■ YOUR TASK ■
Could all of the entries be written out exactly, with any pictures omitted?

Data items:
☆ ☆ ☆ ☆ ☆

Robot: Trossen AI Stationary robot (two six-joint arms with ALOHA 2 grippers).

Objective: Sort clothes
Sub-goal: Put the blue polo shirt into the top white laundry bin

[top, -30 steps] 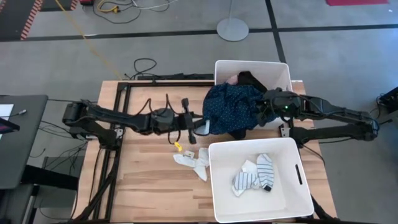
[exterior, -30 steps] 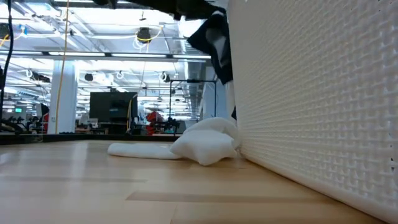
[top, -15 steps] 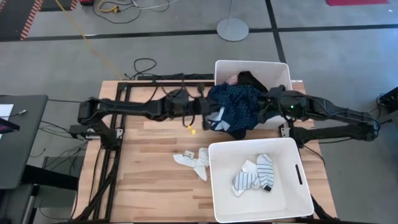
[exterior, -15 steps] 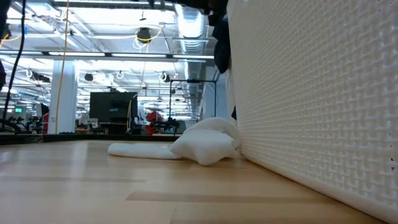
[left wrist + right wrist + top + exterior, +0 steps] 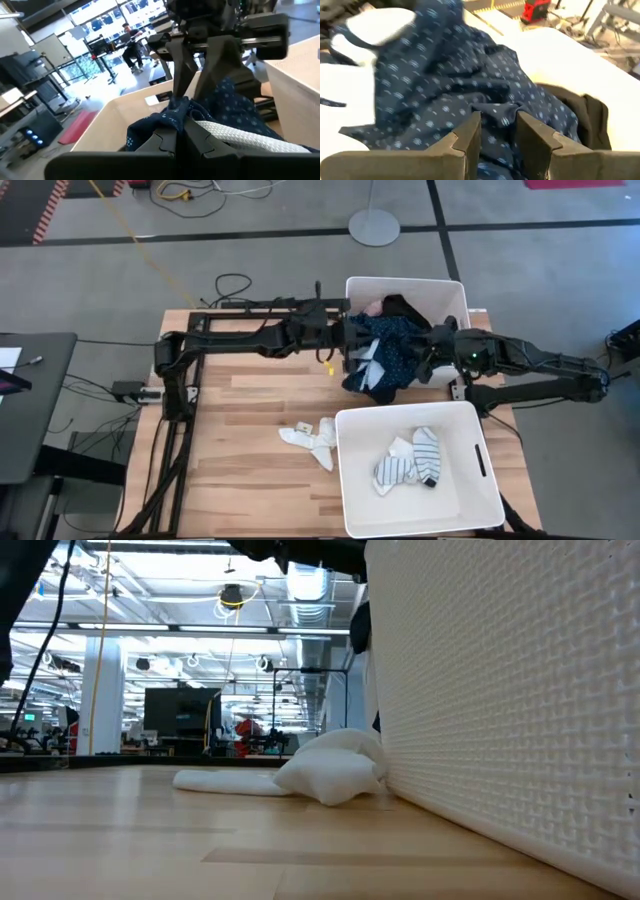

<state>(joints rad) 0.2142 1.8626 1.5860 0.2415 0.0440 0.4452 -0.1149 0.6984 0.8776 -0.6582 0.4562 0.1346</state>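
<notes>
The navy dotted garment [image 5: 388, 352] hangs bunched between my two grippers at the far bin's [image 5: 405, 280] left side, partly over its rim. My left gripper [image 5: 352, 356] is shut on the garment's left part, where a white inner band [image 5: 235, 134] shows. My right gripper [image 5: 426, 360] is shut on the right part. A pink piece [image 5: 372, 307] and a black piece [image 5: 402, 304] lie in the far bin. Two white socks [image 5: 310, 438] lie on the table beside the near bin [image 5: 340, 470], which holds white and striped socks [image 5: 410, 460]. My left gripper pinches a bunched edge of the navy garment [image 5: 170, 117] between its two fingers. The fingers lie level and come from the table's left. The cloth hangs slack beyond them toward the other gripper. My right gripper [image 5: 497, 131] pinches a fold of the navy cloth [image 5: 496, 116] between its two fingers. It comes from the table's right, slanting down. The cloth spreads slack away from it; one layer or several, I cannot tell.
The two white bins stand close together on the table's right half, with a narrow gap between them. Bare wood lies left of the near bin. In the low view the socks [image 5: 330, 775] rest against the near bin's wall [image 5: 500, 720].
My left gripper has swung toward the far edge and the right, up to the far bin, taking the garment's left part with it. The garment, earlier spread wide, is now bunched at the bin. My right gripper has stayed in place.
</notes>
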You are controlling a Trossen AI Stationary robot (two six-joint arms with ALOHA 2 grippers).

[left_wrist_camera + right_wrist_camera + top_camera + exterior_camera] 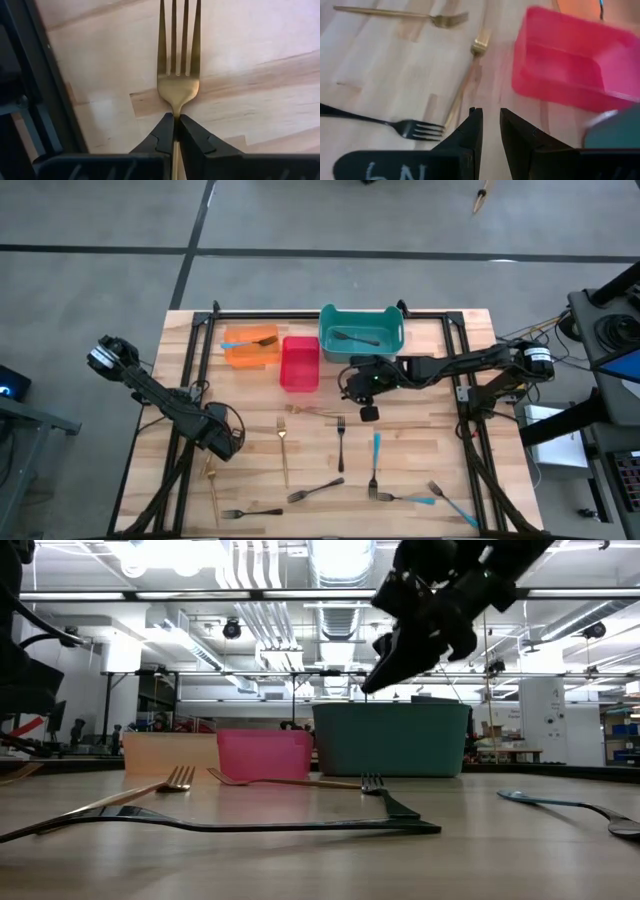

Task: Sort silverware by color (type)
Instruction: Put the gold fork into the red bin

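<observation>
Slim gold fork point(178, 75), smooth metal, pinched between left jaws.

We saw the left gripper point(175, 131) closed on the neck of a gold fork point(178, 75), its two dark fingers point(161, 135) pinching the handle just below the fork's head. The fork's four tines pointed away from the gripper, lying over the pale wooden table point(260, 60). A darker grain band crossed the wood behind the fork's head. Along one side we saw a black frame bar point(45, 80) running across the table's edge.
</observation>
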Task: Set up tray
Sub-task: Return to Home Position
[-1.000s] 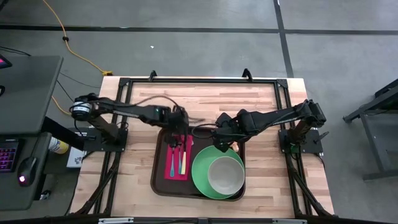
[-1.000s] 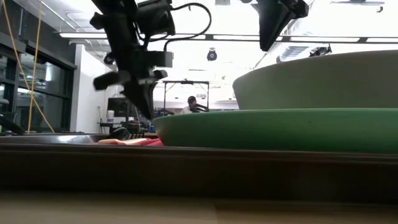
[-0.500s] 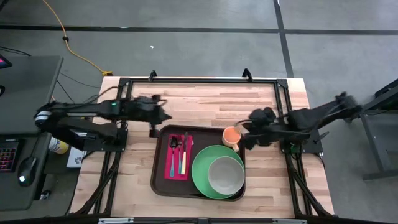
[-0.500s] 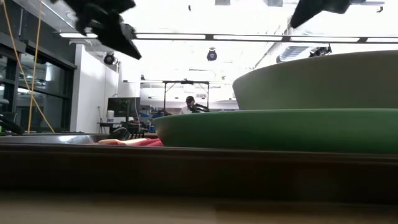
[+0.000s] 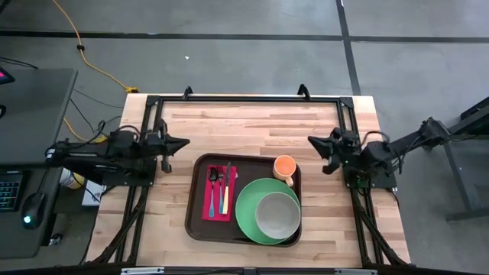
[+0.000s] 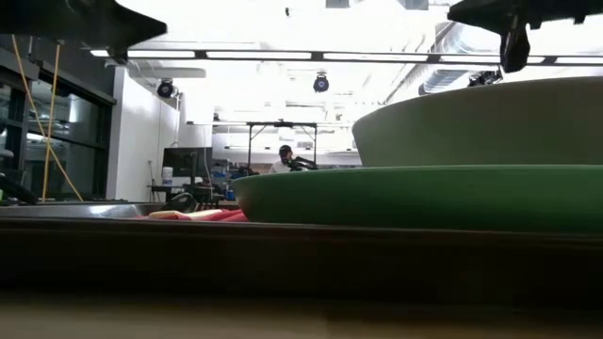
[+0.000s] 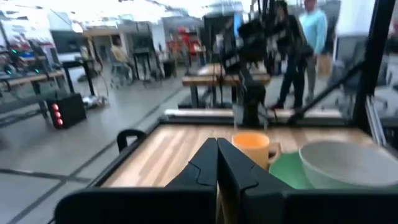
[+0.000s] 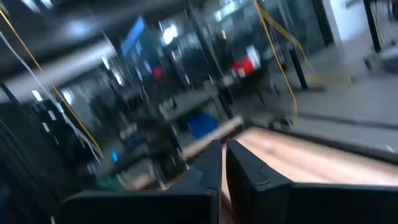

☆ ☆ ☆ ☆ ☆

■ ANSWER TO THE PROBLEM ■
Robot: Trossen AI Stationary robot (two six-joint arms with ALOHA 2 grippers).

Objective: Sort clothes
Sub-goal: Put the blue polo shirt into the top white laundry bin

[top, -30 steps] 
[exterior, -30 steps] 
[top, -15 steps] 
[exterior, -15 steps] 
[left wrist + right wrist + top + exterior, +0 steps] 

<state>(joints rad) 0.2142 1.8626 1.5860 0.2415 0.0440 0.4452 -0.1149 0.6984 0.8776 -0.6582 0.4562 0.1346</state>
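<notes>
The navy dotted garment [image 5: 388, 352] hangs bunched between my two grippers at the far bin's [image 5: 405, 280] left side, partly over its rim. My left gripper [image 5: 352, 356] is shut on the garment's left part, where a white inner band [image 5: 235, 134] shows. My right gripper [image 5: 426, 360] is shut on the right part. A pink piece [image 5: 372, 307] and a black piece [image 5: 402, 304] lie in the far bin. Two white socks [image 5: 310, 438] lie on the table beside the near bin [image 5: 340, 470], which holds white and striped socks [image 5: 410, 460]. My left gripper pinches a bunched edge of the navy garment [image 5: 170, 117] between its two fingers. The fingers lie level and come from the table's left. The cloth hangs slack beyond them toward the other gripper. My right gripper [image 5: 497, 131] pinches a fold of the navy cloth [image 5: 496, 116] between its two fingers. It comes from the table's right, slanting down. The cloth spreads slack away from it; one layer or several, I cannot tell.
The two white bins stand close together on the table's right half, with a narrow gap between them. Bare wood lies left of the near bin. In the low view the socks [image 5: 330, 775] rest against the near bin's wall [image 5: 500, 720].
My left gripper has swung toward the far edge and the right, up to the far bin, taking the garment's left part with it. The garment, earlier spread wide, is now bunched at the bin. My right gripper has stayed in place.
</notes>
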You are controlling a Trossen AI Stationary robot (two six-joint arms with ALOHA 2 grippers).

[left_wrist_camera + right_wrist_camera + top_camera + exterior_camera] 

Task: Sort silverware by color (type)
Instruction: Put the gold fork into the red bin

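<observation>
Slim gold fork point(178, 75), smooth metal, pinched between left jaws.

We saw the left gripper point(175, 131) closed on the neck of a gold fork point(178, 75), its two dark fingers point(161, 135) pinching the handle just below the fork's head. The fork's four tines pointed away from the gripper, lying over the pale wooden table point(260, 60). A darker grain band crossed the wood behind the fork's head. Along one side we saw a black frame bar point(45, 80) running across the table's edge.
</observation>
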Task: Set up tray
Sub-task: Return to Home Position
[-1.000s] 
[-1.000s] 
[-0.500s] 
[-0.500s] 
[+0.000s] 
[+0.000s] 
[+0.000s] 
[+0.000s] 

The submitted answer is complete.